* _Work instructions_: Using the records below, repeat exactly the lines from the one holding "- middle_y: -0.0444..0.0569" through the one holding "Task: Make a", both ends included, and no others.
Data for review: Begin
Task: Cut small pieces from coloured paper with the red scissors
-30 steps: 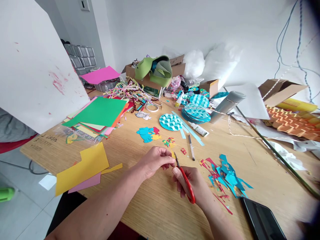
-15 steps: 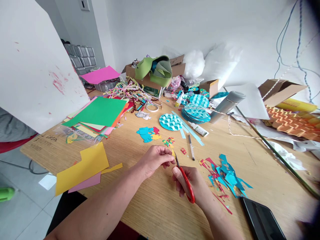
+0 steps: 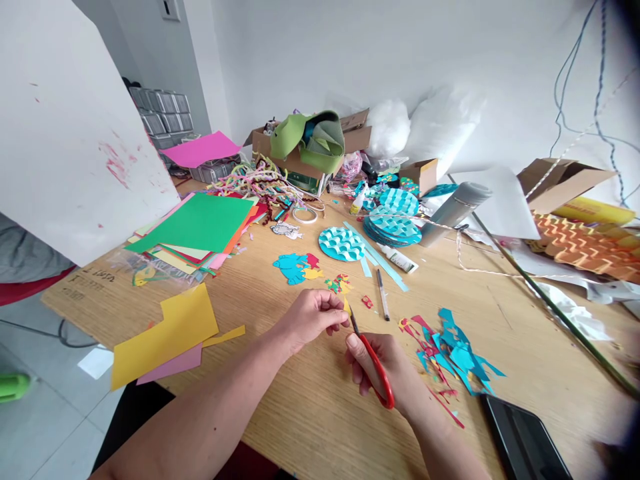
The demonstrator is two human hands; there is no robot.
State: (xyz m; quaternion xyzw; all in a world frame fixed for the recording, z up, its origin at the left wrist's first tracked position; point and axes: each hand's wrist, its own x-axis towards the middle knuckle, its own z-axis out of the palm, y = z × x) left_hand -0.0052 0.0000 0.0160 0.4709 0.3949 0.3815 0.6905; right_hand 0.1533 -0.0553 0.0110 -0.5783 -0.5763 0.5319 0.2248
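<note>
Between its fingertips my left hand (image 3: 320,316) pinches a small piece of yellow paper (image 3: 347,305), mostly hidden by the fingers. My right hand (image 3: 381,363) is closed round red-handled scissors (image 3: 379,367), whose dark blades point up and left, touching or very near the yellow piece. Just beyond the hands lie tiny coloured cut-outs (image 3: 339,283), a red paper piece (image 3: 367,302) and a pen (image 3: 383,295). Blue, red and yellow paper fish shapes (image 3: 293,268) lie farther back. Right of the scissors are blue paper scraps (image 3: 457,353) with red bits.
Yellow paper (image 3: 165,337) lies at the left, below a stack topped by a green sheet (image 3: 195,223). Blue patterned discs (image 3: 343,244), a glue bottle (image 3: 399,259) and a grey cylinder (image 3: 457,210) stand behind. A phone (image 3: 525,437) lies at the front right, near a long green stem (image 3: 550,300).
The scissors' handles have shifted slightly right and down with my right hand. My left hand stays almost still, holding the yellow paper.
</note>
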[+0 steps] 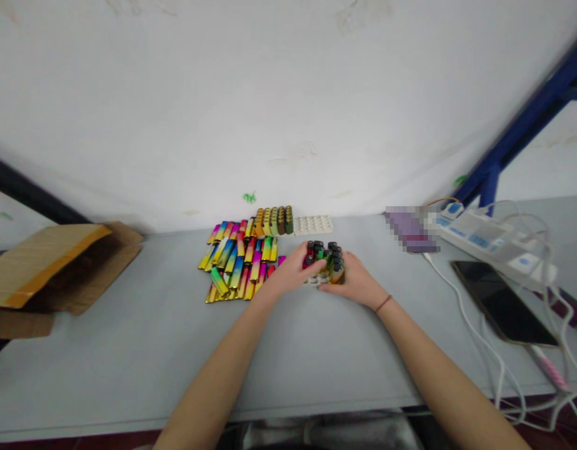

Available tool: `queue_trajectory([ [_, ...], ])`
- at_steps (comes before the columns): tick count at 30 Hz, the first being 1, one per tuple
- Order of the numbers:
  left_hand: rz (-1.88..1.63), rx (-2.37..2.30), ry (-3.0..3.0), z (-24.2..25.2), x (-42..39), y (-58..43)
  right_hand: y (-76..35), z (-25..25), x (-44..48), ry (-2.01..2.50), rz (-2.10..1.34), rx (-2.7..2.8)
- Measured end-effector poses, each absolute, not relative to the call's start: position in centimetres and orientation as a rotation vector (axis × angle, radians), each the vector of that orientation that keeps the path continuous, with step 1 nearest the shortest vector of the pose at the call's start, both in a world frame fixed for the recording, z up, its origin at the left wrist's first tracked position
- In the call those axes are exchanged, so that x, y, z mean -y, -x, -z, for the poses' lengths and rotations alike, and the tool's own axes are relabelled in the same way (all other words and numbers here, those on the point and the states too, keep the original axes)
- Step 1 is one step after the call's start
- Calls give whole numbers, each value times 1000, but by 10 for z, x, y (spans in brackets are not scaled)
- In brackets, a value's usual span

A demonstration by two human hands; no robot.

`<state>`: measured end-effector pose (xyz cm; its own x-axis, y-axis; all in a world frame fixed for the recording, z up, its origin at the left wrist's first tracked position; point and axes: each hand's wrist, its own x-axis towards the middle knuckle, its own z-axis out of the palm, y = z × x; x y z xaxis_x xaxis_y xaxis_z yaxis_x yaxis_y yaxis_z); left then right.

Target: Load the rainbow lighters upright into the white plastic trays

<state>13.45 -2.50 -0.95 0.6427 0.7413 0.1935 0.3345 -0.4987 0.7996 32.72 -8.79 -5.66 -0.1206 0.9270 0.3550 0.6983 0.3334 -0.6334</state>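
Observation:
My left hand (296,270) is wrapped round the left side of a cluster of upright dark-topped tubes (336,257), its thumb reaching across them. Pressed against the right side of the same cluster is my right hand (356,280), fingers curled behind and thumb low in front. The tubes stand in a white tray with round holes (316,279), part of which shows at the front between the hands. Left of my left hand lies a loose pile of shiny tubes (236,265) in gold, pink, blue and green. What exactly the tubes are cannot be made out.
Behind the pile, gold and dark tubes (274,220) stand in rows, beside another white holed tray (312,224). A cardboard box (58,262) lies open at left. At right are a phone (504,303), a blurred-out purple device (412,230), a power strip (494,240) and white cables (461,300).

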Motion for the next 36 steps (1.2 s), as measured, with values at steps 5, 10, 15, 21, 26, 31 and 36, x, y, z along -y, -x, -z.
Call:
queue_trajectory([
  [5,-650,-909,-2118,8,26,-134,-327,61,87,1430,-384,1871],
  [10,-735,-1007,-2084,11,30,-142,-328,58,87,1431,-406,1890],
  [15,-976,-1091,-1902,1,31,-142,-327,54,89,1446,-411,1908],
  [21,-1221,-1250,-1306,-35,-1,-91,-328,59,89,1467,-403,1890],
  [26,-1083,-1458,-1045,-59,-50,-26,-328,60,90,1475,-409,1882],
  [31,-714,-1804,-1211,-57,-104,5,-327,61,90,1502,-404,1883],
  [36,-482,-1885,-1301,-45,-136,0,-326,63,90,1505,-403,1907],
])
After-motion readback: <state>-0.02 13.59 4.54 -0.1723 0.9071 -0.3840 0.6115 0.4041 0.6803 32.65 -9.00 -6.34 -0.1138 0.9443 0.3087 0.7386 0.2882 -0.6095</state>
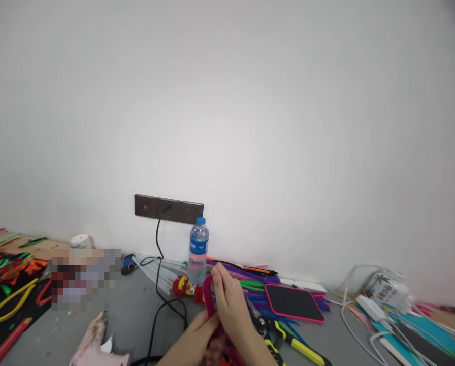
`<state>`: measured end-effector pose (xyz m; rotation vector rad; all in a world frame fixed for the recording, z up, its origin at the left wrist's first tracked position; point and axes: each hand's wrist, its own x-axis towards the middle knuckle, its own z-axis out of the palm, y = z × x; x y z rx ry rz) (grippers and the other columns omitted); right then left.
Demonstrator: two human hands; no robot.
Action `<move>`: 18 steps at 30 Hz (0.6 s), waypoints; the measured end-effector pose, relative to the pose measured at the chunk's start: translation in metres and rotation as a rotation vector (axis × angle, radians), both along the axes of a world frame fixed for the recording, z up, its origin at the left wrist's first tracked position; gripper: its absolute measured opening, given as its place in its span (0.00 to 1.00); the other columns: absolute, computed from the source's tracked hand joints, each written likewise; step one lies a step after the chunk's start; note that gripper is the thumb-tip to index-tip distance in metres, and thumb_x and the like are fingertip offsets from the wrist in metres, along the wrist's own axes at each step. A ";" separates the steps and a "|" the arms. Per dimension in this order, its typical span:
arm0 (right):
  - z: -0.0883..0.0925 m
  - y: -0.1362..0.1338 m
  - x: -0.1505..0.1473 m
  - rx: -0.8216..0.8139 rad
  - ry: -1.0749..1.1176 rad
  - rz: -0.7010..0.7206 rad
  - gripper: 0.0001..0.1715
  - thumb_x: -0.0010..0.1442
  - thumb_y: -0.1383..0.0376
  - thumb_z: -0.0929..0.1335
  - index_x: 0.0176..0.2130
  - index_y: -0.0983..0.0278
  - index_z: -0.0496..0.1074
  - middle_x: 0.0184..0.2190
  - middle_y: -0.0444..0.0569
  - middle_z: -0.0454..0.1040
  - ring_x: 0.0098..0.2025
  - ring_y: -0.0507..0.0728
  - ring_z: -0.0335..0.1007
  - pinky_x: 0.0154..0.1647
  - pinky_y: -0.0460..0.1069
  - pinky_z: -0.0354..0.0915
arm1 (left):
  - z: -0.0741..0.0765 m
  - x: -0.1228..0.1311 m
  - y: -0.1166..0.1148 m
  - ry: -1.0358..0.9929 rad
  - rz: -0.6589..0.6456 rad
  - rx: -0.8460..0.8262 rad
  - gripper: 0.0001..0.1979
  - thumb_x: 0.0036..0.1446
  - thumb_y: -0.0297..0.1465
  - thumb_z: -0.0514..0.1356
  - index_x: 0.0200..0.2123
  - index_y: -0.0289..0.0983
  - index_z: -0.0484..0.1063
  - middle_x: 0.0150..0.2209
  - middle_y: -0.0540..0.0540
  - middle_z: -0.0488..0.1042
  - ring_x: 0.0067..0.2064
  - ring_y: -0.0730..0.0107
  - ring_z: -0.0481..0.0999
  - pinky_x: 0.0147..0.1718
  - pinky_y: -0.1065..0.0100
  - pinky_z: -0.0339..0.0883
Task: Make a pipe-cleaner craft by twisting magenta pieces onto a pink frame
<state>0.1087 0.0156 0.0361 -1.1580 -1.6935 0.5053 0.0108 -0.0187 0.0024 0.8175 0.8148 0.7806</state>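
A magenta pipe cleaner [208, 296] curves in a loop between my hands at the lower middle of the head view. My right hand [229, 300] is closed on it, thumb and fingers pressed together near its upper bend. Lower and to the left, my left hand [199, 335] also pinches the pipe cleaner, with some fingers hidden below the right wrist. Just behind them lies a red fuzzy figure [180, 287] with yellow parts and a small eye. Yellow-and-black pliers [265, 323] rest right of my right wrist.
A water bottle [199, 249] stands by the wall beneath a dark socket strip [168, 209], with a black cable [157, 274] running down. A pink-edged phone [294, 303] lies over purple pipe cleaners. White cables [345, 320] spread rightward; a pink torn-looking piece [94, 351] lies front left.
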 end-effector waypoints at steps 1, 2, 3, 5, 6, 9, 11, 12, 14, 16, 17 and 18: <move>0.000 0.002 0.001 -0.037 0.060 0.035 0.22 0.67 0.51 0.55 0.28 0.60 0.60 0.20 0.39 0.58 0.22 0.53 0.54 0.25 0.47 0.49 | 0.000 0.000 0.000 0.011 0.006 -0.020 0.35 0.26 0.63 0.64 0.24 0.40 0.61 0.11 0.63 0.55 0.13 0.85 0.45 0.14 0.75 0.36; 0.001 0.004 0.002 -0.085 0.128 0.081 0.23 0.66 0.49 0.55 0.27 0.60 0.58 0.19 0.39 0.57 0.22 0.52 0.54 0.24 0.47 0.50 | 0.001 0.000 0.001 0.013 0.007 -0.035 0.35 0.26 0.63 0.64 0.24 0.39 0.60 0.11 0.63 0.54 0.13 0.85 0.44 0.15 0.75 0.34; 0.003 0.007 0.004 -0.142 0.194 0.136 0.25 0.65 0.46 0.56 0.25 0.60 0.57 0.19 0.38 0.56 0.22 0.52 0.53 0.24 0.46 0.51 | 0.001 -0.001 0.001 0.007 0.001 -0.044 0.35 0.27 0.63 0.63 0.24 0.39 0.61 0.11 0.64 0.53 0.13 0.86 0.43 0.15 0.74 0.34; 0.009 0.010 0.009 -0.267 0.301 0.264 0.29 0.61 0.41 0.59 0.23 0.61 0.59 0.18 0.39 0.57 0.22 0.51 0.54 0.25 0.46 0.54 | 0.002 -0.003 0.002 -0.027 -0.026 -0.050 0.34 0.29 0.63 0.63 0.23 0.40 0.60 0.10 0.64 0.51 0.13 0.85 0.43 0.15 0.74 0.33; 0.014 0.010 0.012 -0.329 0.335 0.341 0.31 0.59 0.41 0.60 0.22 0.62 0.61 0.19 0.40 0.60 0.22 0.52 0.56 0.26 0.46 0.56 | 0.001 -0.005 0.002 -0.051 -0.038 -0.039 0.33 0.30 0.62 0.63 0.23 0.40 0.59 0.11 0.64 0.51 0.13 0.85 0.42 0.15 0.74 0.33; 0.027 0.004 0.021 -0.492 0.442 0.637 0.29 0.61 0.46 0.62 0.24 0.66 0.70 0.25 0.47 0.69 0.29 0.53 0.65 0.37 0.48 0.62 | -0.004 -0.009 0.005 -0.091 -0.109 0.103 0.31 0.34 0.58 0.66 0.23 0.41 0.56 0.11 0.64 0.52 0.13 0.84 0.44 0.15 0.73 0.34; 0.032 -0.002 0.024 -0.562 0.495 0.832 0.29 0.61 0.47 0.63 0.26 0.67 0.74 0.28 0.50 0.72 0.32 0.55 0.69 0.41 0.49 0.64 | -0.010 -0.011 0.006 -0.095 -0.198 0.242 0.29 0.36 0.54 0.69 0.25 0.41 0.58 0.11 0.63 0.53 0.13 0.83 0.47 0.15 0.72 0.35; 0.033 -0.004 0.026 -0.587 0.508 0.905 0.29 0.61 0.46 0.63 0.26 0.68 0.75 0.29 0.52 0.73 0.33 0.55 0.70 0.40 0.49 0.64 | -0.014 -0.011 0.007 -0.111 -0.217 0.272 0.28 0.38 0.52 0.69 0.26 0.40 0.59 0.12 0.63 0.53 0.14 0.83 0.47 0.16 0.72 0.36; 0.032 -0.007 0.026 -0.591 0.512 0.979 0.31 0.59 0.45 0.64 0.25 0.68 0.76 0.29 0.52 0.74 0.32 0.56 0.71 0.37 0.49 0.65 | -0.020 -0.010 0.006 -0.135 -0.211 0.294 0.26 0.40 0.50 0.70 0.30 0.40 0.62 0.14 0.63 0.55 0.15 0.83 0.48 0.17 0.72 0.40; 0.029 -0.007 0.026 -0.555 0.493 0.982 0.31 0.58 0.44 0.65 0.24 0.68 0.76 0.28 0.51 0.73 0.30 0.55 0.71 0.34 0.48 0.65 | -0.024 -0.009 0.005 -0.148 -0.186 0.278 0.25 0.42 0.50 0.69 0.33 0.39 0.64 0.16 0.61 0.55 0.17 0.82 0.51 0.20 0.72 0.43; 0.029 -0.006 0.025 -0.527 0.474 0.963 0.31 0.58 0.45 0.65 0.24 0.68 0.76 0.26 0.50 0.72 0.29 0.54 0.71 0.34 0.47 0.65 | -0.025 -0.009 0.004 -0.149 -0.189 0.263 0.25 0.43 0.50 0.68 0.32 0.39 0.64 0.16 0.61 0.55 0.17 0.81 0.52 0.20 0.72 0.43; 0.028 -0.005 0.024 -0.506 0.448 0.936 0.31 0.59 0.46 0.65 0.24 0.68 0.76 0.25 0.49 0.72 0.27 0.53 0.70 0.33 0.47 0.65 | -0.025 -0.010 0.004 -0.152 -0.203 0.245 0.25 0.44 0.51 0.67 0.31 0.39 0.64 0.16 0.61 0.55 0.17 0.81 0.52 0.20 0.71 0.43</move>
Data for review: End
* _Answer to this task_:
  - middle_y: -0.0444..0.0569
  - middle_z: -0.0454..0.1040
  - ring_x: 0.0098..0.2025
  - ring_y: -0.0507..0.0728
  - ring_z: -0.0335..0.1007
  - pinky_x: 0.0154..0.1647
  - pinky_y: -0.0460..0.1069
  - pinky_z: -0.0354..0.0915
arm1 (left):
  - z: -0.0741..0.0765 m
  - x: -0.1228..0.1311 m
  - y: -0.1166..0.1148 m
  - ry: -1.0358..0.9929 rad
  - rz: -0.6589..0.6456 rad
  - rx: -0.8460..0.8262 rad
  - gripper: 0.0001..0.1979
  - thumb_x: 0.0036..0.1446
  - thumb_y: -0.0297..0.1465
  - thumb_z: -0.0514..0.1356
  - index_x: 0.0200..0.2123
  - index_y: -0.0289..0.0983
  - index_z: -0.0484..0.1063
  - middle_x: 0.0150..0.2209
  - middle_y: -0.0540..0.0540
  - middle_z: -0.0488..0.1042
  - ring_x: 0.0067..0.2064
  - ring_y: -0.0730..0.0107
  - ring_z: -0.0481..0.0999
  - pinky_x: 0.0147..0.1718
  - pinky_y: -0.1065..0.0100
  - pinky_z: -0.0339..0.0883
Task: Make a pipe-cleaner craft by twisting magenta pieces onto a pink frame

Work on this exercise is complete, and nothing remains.